Just a little over 10 years ago, I was a business consultant and accountant. I didn’t like my life very much. It wasn’t that it was horrible or anything, but I felt somewhat disappointed. I started thinking, is this all there is? Get up, go client to client doing pretty much the same thing every day, go home, eat, watch tv, go to bed. I didn’t even choose business or accounting as a career. I’m sure there are business consultants and accountants out there that chose those careers and love them. But I just got a job because I needed money, happened to do it well, kept getting promoted or better jobs in that field, and somehow ended up with a career I didn’t choose for almost 30 years. And I’m probably not alone.
Then one day, I started learning what I now teach and thought, just do it. The Nike commercials had been out for many years, so I don’t think I was hearing Nike in my head. I think I had just hit the proverbial wall. So I started designing what a life I would love would look like. It was very scary to give up a financially comfortable situation, very scary to think if I failed I might end up homeless and destitute, very scary to be judged by many people who had previously respected me and thought I was having some sort of mid-life crisis, and the most terrifying of all, to give up something I knew I was good at to venture into a space where I was sure I had no idea what I was doing.

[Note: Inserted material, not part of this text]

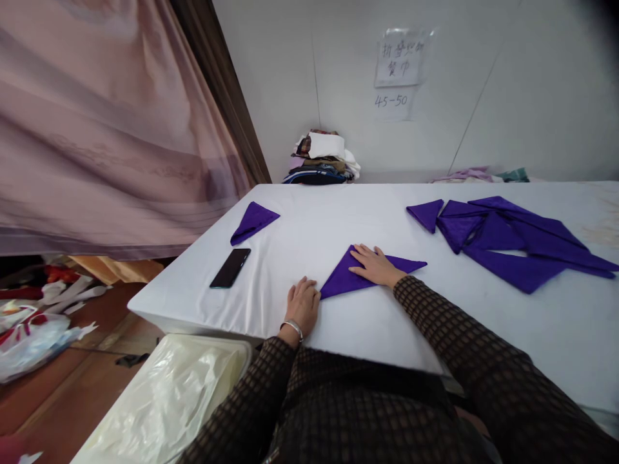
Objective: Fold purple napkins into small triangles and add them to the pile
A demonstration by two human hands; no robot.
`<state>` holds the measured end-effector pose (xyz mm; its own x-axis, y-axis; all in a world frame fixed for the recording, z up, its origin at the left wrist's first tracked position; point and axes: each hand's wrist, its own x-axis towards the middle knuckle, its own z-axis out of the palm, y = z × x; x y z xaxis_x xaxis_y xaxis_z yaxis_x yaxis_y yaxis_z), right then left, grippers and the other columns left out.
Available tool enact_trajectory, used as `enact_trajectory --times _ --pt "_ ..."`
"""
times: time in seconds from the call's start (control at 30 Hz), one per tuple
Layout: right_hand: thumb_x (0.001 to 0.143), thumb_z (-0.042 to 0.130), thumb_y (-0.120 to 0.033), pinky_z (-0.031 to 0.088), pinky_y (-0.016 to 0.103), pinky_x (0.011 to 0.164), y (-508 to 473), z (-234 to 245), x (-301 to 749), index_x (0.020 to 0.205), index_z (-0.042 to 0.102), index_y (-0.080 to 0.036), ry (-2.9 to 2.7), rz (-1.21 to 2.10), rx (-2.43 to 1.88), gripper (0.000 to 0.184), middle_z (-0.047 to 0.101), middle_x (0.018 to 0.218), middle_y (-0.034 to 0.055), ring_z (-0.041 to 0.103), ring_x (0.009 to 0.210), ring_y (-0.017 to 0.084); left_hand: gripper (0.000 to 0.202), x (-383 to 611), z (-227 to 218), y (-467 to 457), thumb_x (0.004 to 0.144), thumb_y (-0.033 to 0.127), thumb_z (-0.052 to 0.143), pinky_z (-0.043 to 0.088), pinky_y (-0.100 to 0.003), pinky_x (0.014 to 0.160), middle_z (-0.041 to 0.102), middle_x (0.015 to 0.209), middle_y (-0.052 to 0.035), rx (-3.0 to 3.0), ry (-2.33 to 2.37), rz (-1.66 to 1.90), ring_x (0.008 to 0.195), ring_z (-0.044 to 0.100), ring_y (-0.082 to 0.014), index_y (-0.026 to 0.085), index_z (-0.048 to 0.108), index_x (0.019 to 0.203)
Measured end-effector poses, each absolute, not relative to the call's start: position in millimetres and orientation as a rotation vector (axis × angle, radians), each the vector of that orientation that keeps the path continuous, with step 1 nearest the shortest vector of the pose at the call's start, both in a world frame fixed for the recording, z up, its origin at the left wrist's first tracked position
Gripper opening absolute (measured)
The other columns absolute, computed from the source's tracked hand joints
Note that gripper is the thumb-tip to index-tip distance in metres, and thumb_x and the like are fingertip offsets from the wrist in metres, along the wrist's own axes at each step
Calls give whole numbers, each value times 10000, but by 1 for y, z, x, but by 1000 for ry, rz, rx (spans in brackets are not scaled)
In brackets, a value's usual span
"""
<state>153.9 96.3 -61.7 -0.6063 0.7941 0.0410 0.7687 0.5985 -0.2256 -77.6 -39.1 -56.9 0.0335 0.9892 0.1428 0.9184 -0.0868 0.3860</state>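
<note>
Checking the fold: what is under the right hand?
A purple napkin folded into a triangle, on the white table; the right hand lies flat on it. The part beneath the palm is covered.

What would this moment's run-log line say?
left hand: at corner of purple napkin | right hand: flat on napkin | napkin: folded triangle on white table | phone: left of hands

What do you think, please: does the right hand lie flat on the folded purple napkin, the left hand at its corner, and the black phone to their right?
One slip: in the head view the black phone lies to the left of the hands, not their right. The right hand does lie flat on the folded purple napkin, with the left hand at its corner.
</note>
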Motion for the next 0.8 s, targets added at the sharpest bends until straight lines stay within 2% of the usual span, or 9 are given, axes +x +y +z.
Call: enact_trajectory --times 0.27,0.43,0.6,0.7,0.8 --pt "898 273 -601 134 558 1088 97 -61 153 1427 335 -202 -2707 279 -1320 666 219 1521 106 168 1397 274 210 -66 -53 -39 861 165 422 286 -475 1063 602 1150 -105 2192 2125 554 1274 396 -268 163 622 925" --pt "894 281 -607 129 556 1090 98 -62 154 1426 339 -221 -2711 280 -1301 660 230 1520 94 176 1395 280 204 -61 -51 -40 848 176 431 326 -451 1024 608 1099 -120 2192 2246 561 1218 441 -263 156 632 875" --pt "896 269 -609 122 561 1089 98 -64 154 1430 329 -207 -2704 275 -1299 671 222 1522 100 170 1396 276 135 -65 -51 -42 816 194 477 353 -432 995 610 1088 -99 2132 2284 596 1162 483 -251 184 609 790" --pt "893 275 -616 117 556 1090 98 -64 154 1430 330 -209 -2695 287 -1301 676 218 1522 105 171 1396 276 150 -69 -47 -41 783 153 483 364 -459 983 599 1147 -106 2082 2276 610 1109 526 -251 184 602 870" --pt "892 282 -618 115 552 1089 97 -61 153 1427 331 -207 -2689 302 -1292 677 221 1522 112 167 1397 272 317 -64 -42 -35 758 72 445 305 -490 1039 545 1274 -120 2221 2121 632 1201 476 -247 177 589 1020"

But “just do it” became my mantra. Terror of public speaking? Absolutely, but just do it! I was so nervous the first time, I thought I’d pass out, but I just ran that mantra through my head the whole time. Just do it. And honestly, a second one that said, “it will be over soon.” Of course, once I’d done it the first time, it got easier and easier. Coach a person with a major challenge? Who was I to do this? But just do it. Create and deliver a workshop, just do it. Speak at a mental health conference, just do it. Produce a podcast, even though I’d never done anything like that and had no idea about microphones and sound editing and interfaces and… just do it.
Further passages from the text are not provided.